The IPCC report is not really about doing science itself, but focuses on assessment of the existing science. In other words, any breakthroughs in the report are more in the way of rhetoric and juicy sound bites rather than actual scientific analysis.

Simple question: Why not hold off on the summary and its essentially political and policy decisions until the underlying science has been completed?

The Times is at least good enough to acknowledge some of the inherent uncertainty despite the public pontificating by the proponents of global warming that there is no significant uncertainty about the "science" of global warming:

Big questions remain about the speed and extent of some impending changes, both because of uncertainty about future population and pollution trends and the complex interrelationships of the greenhouse emissions, clouds, dusty kinds of pollution, the oceans and earth's veneer of life, which both emits and soaks up carbon dioxide and other such gases.

The chapters outline for the four underlying technical reports are on the IPCC web site.
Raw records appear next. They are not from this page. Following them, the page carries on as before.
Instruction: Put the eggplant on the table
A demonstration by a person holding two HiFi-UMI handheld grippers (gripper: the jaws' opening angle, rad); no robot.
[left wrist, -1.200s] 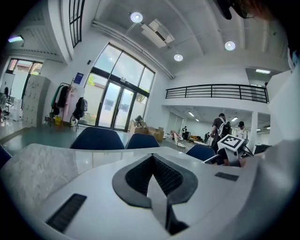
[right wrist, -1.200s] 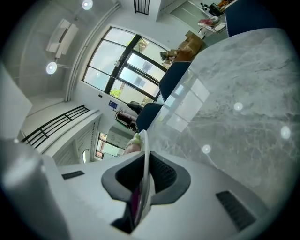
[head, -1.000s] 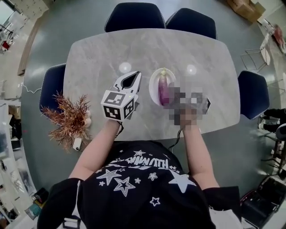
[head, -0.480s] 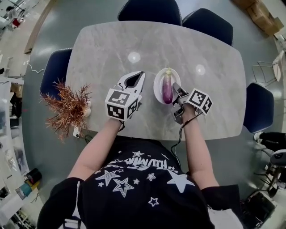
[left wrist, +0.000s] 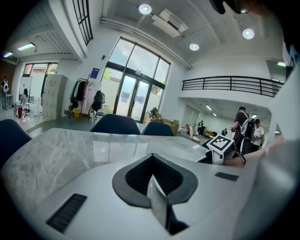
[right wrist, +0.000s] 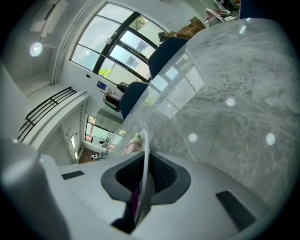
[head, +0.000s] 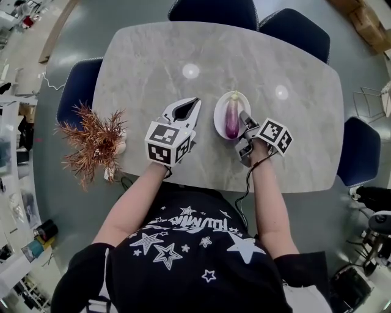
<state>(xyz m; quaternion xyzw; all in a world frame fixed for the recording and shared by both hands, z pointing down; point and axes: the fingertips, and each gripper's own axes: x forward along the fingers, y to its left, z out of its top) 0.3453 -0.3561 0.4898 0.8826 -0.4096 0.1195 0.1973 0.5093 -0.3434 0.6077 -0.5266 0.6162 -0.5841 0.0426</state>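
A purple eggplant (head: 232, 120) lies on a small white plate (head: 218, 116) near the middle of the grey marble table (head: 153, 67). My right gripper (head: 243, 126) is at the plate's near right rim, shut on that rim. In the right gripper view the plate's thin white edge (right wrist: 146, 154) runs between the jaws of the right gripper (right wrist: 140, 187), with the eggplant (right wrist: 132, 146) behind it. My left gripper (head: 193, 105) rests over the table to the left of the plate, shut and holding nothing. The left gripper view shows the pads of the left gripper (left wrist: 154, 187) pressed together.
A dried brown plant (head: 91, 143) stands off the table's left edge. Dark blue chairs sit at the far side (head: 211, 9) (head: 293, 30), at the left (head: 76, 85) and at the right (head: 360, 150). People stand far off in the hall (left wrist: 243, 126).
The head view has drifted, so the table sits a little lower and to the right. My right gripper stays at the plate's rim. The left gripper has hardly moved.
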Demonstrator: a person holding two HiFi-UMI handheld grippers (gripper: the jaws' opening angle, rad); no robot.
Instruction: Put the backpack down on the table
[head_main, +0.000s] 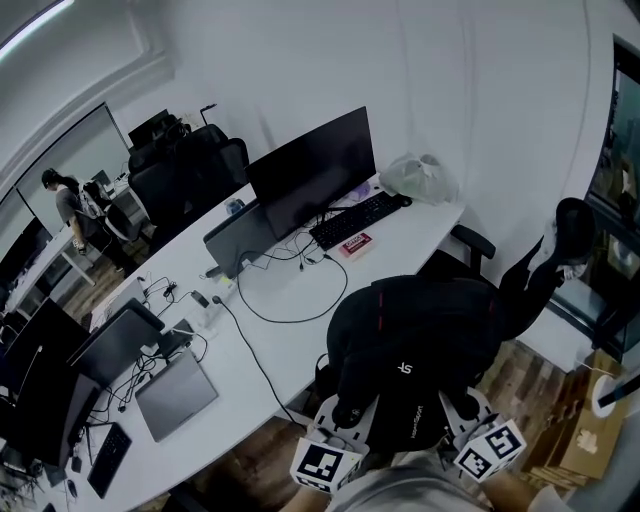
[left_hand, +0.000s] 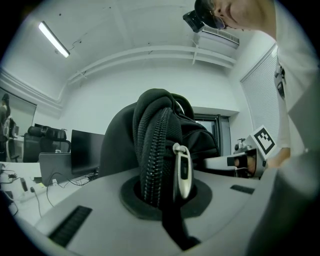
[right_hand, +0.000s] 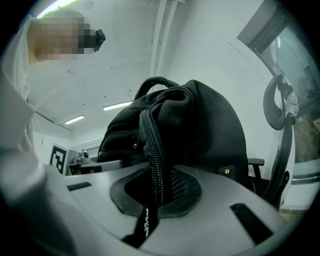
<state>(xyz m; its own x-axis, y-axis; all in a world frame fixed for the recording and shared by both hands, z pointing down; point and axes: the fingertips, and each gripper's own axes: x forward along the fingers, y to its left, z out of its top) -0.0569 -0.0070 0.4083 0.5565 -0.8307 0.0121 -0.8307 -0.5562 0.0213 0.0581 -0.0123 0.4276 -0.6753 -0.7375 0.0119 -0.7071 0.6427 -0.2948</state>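
Note:
A black backpack hangs in the air in front of me, just off the near edge of the white table. My left gripper is shut on the backpack's zippered edge, next to a silver zipper pull. My right gripper is shut on another zippered fold of the backpack, on its other side. In the left gripper view the jaws pinch the fabric. The right gripper does the same in its own view. The bag's underside is hidden.
On the table stand a dark monitor, a keyboard, a red box, cables, a grey laptop and a plastic bag. A black office chair stands at the right. A person stands far off at the left.

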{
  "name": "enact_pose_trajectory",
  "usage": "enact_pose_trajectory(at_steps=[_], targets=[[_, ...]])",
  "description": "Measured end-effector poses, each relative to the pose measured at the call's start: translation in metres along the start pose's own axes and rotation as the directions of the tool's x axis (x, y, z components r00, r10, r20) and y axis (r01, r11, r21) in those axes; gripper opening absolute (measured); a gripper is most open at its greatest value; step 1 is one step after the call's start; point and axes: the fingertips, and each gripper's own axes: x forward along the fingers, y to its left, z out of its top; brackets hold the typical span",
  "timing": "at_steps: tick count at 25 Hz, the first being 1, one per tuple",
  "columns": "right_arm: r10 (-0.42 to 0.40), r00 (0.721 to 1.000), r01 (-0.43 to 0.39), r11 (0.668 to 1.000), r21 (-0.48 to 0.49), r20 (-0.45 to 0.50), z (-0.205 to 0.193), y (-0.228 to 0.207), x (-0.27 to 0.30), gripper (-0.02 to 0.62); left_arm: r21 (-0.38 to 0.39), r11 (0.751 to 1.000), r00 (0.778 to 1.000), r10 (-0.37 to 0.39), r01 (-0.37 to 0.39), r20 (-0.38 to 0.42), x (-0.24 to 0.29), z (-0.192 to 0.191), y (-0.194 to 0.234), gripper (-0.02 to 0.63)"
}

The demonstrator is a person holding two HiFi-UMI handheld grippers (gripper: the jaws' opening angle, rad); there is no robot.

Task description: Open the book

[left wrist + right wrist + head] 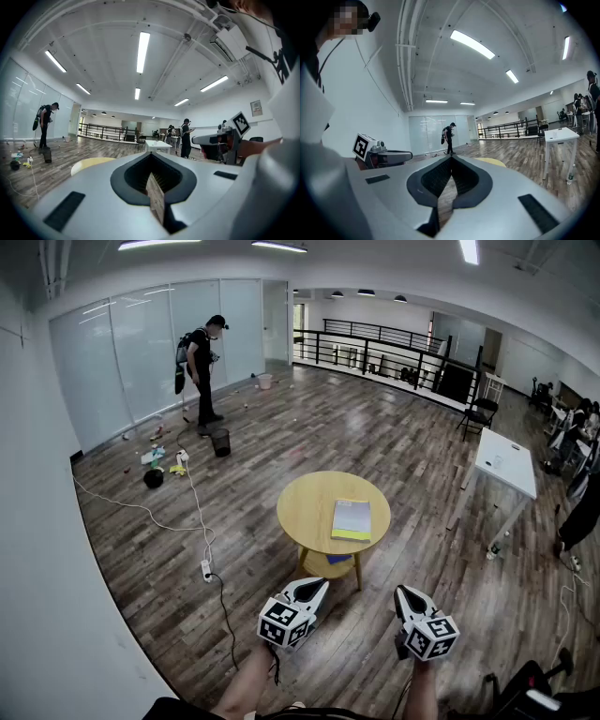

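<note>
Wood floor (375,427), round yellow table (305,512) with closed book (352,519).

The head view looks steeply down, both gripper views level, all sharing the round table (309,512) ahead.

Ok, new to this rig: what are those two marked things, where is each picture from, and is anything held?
A person carries two hand-held two-jaw grippers. The head view looks down from the person's head onto the left gripper and right gripper. The other two pictures come from cameras riding on each gripper, looking along its jaws. Both are shut and empty. Ahead, a closed book lies on a round yellow table, untouched.
</note>
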Motion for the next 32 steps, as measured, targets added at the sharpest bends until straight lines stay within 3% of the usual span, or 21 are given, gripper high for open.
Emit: enact_pose_trajectory(at_steps=[17, 25, 32], targets=[[-0.037, 0.999, 0.037, 0.999, 0.005, -0.014, -0.012, 0.022, 0.035, 0.003, -0.002, 1.000, 1.000, -0.024, 0.024, -0.007, -0.012, -0.006, 0.047, -0.002], [-0.020, 1.000, 0.020, 1.000, 0.015, -0.024, -0.015, 0.007, 0.063, 0.003, -0.020, 1.000, 1.000, -0.012, 0.012, -0.022, 0.007, -0.014, 0.065, -0.002], [0.009, 1.000, -0.008, 1.000, 0.023, -0.022, -0.007, -0.033, 0.110, 0.003, -0.011, 1.000, 1.000, 0.007, -0.007, -0.008, 0.054, -0.003, 0.096, -0.002]])
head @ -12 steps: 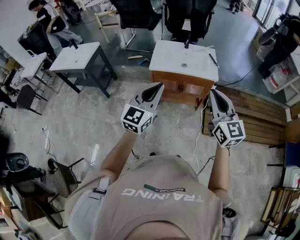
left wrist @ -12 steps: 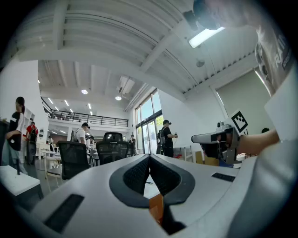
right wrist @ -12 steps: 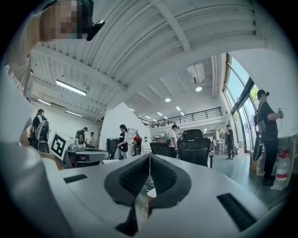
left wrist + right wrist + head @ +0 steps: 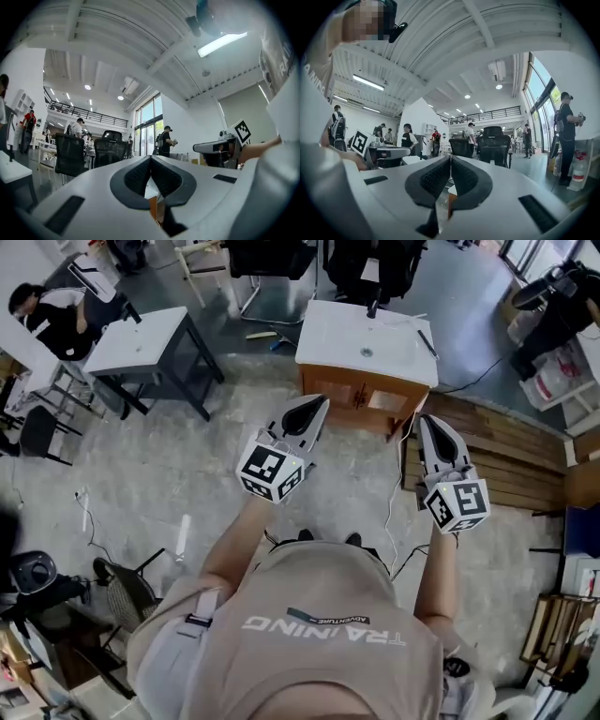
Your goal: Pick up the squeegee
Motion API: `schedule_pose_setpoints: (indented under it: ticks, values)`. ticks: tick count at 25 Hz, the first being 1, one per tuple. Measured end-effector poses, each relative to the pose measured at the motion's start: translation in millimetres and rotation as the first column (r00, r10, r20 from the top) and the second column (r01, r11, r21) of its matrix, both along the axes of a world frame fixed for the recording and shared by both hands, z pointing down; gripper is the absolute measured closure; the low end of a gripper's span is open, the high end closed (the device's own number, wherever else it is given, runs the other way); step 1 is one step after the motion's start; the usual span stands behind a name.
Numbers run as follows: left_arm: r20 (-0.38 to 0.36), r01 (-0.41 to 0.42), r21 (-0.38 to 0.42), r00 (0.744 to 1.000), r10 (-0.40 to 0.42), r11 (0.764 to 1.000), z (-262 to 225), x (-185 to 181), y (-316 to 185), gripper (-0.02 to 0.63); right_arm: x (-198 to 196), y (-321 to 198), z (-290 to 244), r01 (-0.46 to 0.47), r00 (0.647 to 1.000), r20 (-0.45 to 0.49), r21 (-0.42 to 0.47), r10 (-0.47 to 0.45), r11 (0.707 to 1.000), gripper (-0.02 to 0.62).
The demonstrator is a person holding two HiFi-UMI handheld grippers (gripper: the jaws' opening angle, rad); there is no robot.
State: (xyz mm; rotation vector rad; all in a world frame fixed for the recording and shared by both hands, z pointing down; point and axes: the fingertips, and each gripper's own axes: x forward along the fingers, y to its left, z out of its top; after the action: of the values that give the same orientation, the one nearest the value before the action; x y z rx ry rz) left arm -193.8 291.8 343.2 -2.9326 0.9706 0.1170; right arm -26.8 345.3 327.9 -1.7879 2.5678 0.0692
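Concrete-floored open workshop w/ desks & office chairs [image 4: 370, 263]. What is prob. the squeegee [image 4: 427, 343], a thin dark tool too small to be sure of, lies on the white top of a sink vanity [image 4: 328, 343]. It is near the top's right edge, straight ahead of the right gripper [image 4: 425, 423] & well apart from it. On the sink vanity: dark faucet [image 4: 372, 307] at the far side, drain [image 4: 367, 352] mid-top, wood cabinet doors [image 4: 361, 401] facing the grippers. Beside the right one, the left gripper [image 4: 317, 407] points toward the near-left corner of the vanity, not touching. Both grippers are held level, jaws closed pad to pad w/ nothing btwn them. Each has a marker cube [image 4: 272, 472] at its rear end. Wood planks [image 4: 525, 474] lie on the floor just right of the right gripper. A second white-topped table [image 4: 141, 338] stands well off to the left of the left gripper. The person's beige shirt [image 4: 319, 652] reads "TRAINING", w/ a small "ADVENTURE" label by it, both upside down in the head view.
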Motion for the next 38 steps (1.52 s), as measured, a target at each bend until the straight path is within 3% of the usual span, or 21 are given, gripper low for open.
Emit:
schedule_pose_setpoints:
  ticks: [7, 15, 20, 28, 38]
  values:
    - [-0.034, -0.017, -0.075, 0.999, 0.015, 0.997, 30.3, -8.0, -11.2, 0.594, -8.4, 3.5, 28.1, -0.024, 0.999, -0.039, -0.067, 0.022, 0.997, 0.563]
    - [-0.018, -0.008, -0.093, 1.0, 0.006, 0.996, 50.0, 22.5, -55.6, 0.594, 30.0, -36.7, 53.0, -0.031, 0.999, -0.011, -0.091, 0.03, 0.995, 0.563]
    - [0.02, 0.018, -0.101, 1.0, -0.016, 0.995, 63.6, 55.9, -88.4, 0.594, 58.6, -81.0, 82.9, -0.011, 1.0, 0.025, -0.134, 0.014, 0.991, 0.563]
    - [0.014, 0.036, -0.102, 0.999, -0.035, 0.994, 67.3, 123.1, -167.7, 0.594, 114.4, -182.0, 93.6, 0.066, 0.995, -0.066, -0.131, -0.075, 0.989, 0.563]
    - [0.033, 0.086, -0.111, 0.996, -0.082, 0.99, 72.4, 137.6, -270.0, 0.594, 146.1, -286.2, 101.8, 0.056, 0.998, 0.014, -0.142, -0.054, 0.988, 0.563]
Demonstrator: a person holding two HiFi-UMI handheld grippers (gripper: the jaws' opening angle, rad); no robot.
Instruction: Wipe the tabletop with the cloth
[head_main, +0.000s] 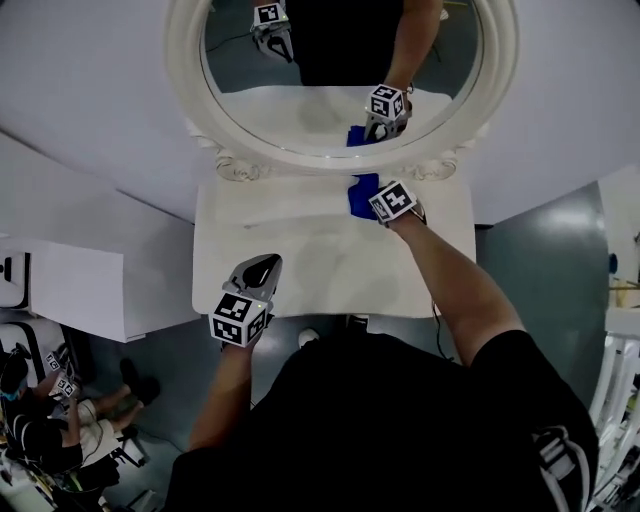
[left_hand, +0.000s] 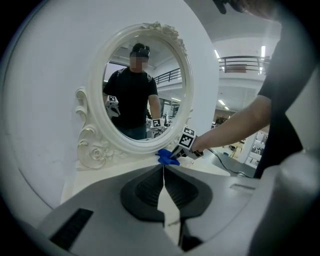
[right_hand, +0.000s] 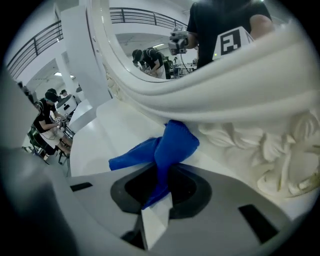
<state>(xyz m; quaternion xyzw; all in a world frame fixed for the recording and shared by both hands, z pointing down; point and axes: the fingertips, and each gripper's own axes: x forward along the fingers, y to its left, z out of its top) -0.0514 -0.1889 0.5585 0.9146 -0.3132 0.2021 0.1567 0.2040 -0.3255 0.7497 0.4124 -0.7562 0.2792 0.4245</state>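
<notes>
1. We look down on a white tabletop (head_main: 300, 260) in the middle of the frame. An oval mirror (head_main: 190, 90) in an ornate white frame stands at its far edge, at the top.
2. Our right gripper (right_hand: 157, 195) pinches the blue cloth (right_hand: 172, 145). The cloth is bunched on the tabletop just beside the mirror's base, right of centre.
3. Our left gripper (left_hand: 163, 175) is at the lower left, over the table's front edge, with its jaws pressed together on nothing.
</notes>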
  1. Working Group I "The Physical Science Basis"
  2. Working Group II "Impacts, Adaptation and Vulnerability"
  3. Working Group III "Mitigation of Climate Change"
  4. The Synthesis Report (SYR) (outline of topics)

-- Jack Krupansky


At 3:21 PM , Blogger Brit & Grit said...

Hi Jack,

Not to worry. The UN has that covered:

From Climate Change’s Carnival Atmosphere (,2933,249598,00.html)

If you’re wondering how the UN can issue a summary of a report that’s not even finished, fear not. The UN has announced that changes to the full report shall be made “to ensure consistency with the Summary for Policy Makers.”

Summary Reports are much easier to write this way. You don't even need to read all the actual report, so it saves a lot of time.